Set down word for word the lines that begin the entries and run through the line containing "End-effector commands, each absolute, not". Give nothing further.

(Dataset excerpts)
Start of Block
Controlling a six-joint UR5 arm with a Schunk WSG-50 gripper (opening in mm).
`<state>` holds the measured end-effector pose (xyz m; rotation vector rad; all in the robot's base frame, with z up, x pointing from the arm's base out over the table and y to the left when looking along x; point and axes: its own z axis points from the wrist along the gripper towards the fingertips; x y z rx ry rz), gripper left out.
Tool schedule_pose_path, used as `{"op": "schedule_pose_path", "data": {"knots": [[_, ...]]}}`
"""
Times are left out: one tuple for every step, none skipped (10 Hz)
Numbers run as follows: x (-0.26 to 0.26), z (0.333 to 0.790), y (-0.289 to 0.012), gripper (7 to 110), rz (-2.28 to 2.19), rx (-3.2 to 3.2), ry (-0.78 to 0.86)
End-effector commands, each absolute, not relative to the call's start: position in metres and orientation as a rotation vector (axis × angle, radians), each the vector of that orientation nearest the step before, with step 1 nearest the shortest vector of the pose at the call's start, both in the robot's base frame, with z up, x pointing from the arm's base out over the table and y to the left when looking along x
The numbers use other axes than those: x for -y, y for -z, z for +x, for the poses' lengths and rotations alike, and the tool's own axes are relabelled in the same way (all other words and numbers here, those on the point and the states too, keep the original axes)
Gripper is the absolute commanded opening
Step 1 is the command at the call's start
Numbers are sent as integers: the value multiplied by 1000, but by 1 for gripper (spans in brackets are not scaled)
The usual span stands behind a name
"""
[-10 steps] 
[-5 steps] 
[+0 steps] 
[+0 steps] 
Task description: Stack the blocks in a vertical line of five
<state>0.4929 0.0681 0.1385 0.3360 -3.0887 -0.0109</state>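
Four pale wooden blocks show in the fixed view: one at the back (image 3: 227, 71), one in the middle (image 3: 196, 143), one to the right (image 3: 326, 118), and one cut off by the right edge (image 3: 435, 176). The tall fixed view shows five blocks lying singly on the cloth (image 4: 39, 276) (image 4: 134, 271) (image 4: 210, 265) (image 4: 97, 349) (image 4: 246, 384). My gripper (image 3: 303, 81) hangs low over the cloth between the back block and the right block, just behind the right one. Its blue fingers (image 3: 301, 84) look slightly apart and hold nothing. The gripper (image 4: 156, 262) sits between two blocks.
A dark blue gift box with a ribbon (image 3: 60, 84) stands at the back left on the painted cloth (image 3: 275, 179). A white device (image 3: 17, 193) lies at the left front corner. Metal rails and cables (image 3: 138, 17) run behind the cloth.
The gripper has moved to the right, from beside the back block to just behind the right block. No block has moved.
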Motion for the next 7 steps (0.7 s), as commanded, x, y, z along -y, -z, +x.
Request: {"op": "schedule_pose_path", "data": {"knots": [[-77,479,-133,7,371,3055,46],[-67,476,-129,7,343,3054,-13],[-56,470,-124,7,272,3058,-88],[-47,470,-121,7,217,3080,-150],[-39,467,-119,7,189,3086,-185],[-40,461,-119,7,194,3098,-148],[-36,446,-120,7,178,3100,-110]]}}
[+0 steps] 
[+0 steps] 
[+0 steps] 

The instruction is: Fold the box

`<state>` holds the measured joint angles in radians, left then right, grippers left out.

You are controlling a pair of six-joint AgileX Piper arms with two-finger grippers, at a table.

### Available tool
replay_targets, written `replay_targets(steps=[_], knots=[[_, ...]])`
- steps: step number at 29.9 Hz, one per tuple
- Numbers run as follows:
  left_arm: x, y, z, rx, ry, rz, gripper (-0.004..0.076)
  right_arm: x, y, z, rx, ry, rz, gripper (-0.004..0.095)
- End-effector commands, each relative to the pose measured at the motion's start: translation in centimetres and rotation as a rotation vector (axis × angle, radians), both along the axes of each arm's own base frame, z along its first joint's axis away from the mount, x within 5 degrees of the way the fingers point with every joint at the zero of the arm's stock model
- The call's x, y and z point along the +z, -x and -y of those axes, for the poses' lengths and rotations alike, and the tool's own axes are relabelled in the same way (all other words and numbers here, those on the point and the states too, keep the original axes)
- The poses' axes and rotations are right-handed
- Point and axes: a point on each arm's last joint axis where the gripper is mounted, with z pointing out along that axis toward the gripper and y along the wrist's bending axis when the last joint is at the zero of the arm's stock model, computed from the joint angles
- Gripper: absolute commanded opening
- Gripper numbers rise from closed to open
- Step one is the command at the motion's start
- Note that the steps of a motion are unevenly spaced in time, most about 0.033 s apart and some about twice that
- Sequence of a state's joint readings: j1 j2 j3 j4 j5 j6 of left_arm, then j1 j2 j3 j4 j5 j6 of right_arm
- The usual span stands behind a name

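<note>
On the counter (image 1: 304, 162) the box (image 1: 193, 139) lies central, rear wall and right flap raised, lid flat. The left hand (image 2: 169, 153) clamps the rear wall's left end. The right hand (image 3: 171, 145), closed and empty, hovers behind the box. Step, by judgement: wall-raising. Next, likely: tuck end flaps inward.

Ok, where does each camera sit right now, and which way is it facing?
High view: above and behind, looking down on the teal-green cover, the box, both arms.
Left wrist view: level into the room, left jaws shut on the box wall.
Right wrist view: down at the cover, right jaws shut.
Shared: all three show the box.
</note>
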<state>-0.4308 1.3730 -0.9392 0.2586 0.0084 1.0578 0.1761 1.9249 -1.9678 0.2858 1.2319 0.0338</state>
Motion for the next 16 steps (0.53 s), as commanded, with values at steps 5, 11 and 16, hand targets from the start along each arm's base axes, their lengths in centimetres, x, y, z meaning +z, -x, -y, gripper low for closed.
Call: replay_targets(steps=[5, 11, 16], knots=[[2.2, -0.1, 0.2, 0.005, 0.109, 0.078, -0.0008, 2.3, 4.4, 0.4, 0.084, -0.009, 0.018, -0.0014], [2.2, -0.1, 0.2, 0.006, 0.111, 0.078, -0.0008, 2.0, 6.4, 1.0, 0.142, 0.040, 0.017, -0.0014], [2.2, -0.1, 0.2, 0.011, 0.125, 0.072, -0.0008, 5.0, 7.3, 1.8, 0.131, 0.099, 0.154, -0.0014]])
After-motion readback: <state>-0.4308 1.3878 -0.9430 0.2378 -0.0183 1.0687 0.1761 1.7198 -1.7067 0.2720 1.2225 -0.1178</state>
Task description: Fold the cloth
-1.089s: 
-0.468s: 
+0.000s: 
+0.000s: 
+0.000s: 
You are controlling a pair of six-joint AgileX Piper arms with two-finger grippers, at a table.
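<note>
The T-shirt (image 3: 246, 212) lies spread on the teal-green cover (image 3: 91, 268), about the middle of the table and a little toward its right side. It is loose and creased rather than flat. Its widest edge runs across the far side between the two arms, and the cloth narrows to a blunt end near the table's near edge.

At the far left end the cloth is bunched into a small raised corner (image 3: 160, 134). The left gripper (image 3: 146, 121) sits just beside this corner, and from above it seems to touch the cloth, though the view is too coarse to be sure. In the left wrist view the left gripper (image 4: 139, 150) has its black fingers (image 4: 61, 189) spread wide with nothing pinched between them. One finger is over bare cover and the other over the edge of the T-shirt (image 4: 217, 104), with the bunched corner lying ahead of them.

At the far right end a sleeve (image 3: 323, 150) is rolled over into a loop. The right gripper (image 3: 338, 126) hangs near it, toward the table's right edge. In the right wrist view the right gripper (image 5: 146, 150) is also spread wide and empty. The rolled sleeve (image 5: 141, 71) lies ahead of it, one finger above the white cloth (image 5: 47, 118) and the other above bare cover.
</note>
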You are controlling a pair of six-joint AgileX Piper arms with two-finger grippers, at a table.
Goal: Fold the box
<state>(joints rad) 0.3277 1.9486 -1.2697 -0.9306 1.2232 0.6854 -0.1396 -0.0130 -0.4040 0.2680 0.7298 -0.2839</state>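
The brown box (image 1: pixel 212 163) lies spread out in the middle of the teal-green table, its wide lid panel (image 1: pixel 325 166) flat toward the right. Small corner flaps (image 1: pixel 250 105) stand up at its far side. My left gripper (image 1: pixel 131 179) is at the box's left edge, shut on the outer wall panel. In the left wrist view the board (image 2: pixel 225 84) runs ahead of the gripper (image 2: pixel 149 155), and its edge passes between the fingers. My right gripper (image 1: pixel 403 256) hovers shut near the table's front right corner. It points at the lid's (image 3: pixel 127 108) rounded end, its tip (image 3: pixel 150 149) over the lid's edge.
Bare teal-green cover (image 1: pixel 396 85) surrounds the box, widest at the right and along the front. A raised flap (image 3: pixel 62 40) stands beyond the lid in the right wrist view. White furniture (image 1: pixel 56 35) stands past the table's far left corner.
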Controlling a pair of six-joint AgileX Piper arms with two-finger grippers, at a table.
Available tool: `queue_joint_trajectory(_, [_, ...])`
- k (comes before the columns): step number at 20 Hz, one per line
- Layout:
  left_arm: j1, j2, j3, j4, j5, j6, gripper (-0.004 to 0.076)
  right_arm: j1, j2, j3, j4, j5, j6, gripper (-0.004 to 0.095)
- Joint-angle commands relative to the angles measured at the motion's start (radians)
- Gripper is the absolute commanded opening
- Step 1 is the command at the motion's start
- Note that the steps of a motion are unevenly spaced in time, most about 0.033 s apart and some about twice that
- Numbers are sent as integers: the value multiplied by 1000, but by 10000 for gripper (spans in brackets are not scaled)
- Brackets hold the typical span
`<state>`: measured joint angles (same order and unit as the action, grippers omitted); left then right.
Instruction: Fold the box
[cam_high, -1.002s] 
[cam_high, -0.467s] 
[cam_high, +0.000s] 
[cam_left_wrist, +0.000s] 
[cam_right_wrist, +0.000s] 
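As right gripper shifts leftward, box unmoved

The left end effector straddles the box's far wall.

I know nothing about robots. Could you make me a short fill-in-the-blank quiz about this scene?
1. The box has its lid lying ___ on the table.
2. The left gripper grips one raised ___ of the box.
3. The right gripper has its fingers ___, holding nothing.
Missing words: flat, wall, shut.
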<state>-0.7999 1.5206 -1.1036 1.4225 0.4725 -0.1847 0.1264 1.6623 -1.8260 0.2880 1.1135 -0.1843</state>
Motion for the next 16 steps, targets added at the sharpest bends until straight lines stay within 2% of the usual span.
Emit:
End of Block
-- TASK RESPONSE --
Controlling a six-joint UR5 arm with a Schunk WSG-50 gripper (opening in mm).
`<state>` holds the measured end-effector pose (xyz m; rotation vector rad; all in the robot's base frame, with z up, x pointing from the arm's base out over the table and y to the left when looking along x; point and axes: its own z axis points from the wrist along the gripper towards the fingertips; x y z rx ry rz), gripper left out.
Tool schedule_pose_path, used as `{"op": "schedule_pose_path", "data": {"knots": [[_, ...]]}}`
"""
Times are left out: one tuple for every step, none skipped (10 Hz)
Numbers run as follows: x (-0.26 to 0.26), z (0.333 to 0.790), y (-0.289 to 0.012), gripper (7 to 110), rz (-2.28 to 2.19), rx (-3.2 to 3.2), ry (-0.78 to 0.86)
End-effector commands, each absolute, not relative to the call's start: position in metres and orientation as a rotation vector (axis × angle, radians), each the vector of that orientation nearest the step before, with step 1 nearest the shortest vector of the pose at the call's start, both in the robot's base frame, with z up, x pointing from the arm's base out over the table and y to the left when looking along x

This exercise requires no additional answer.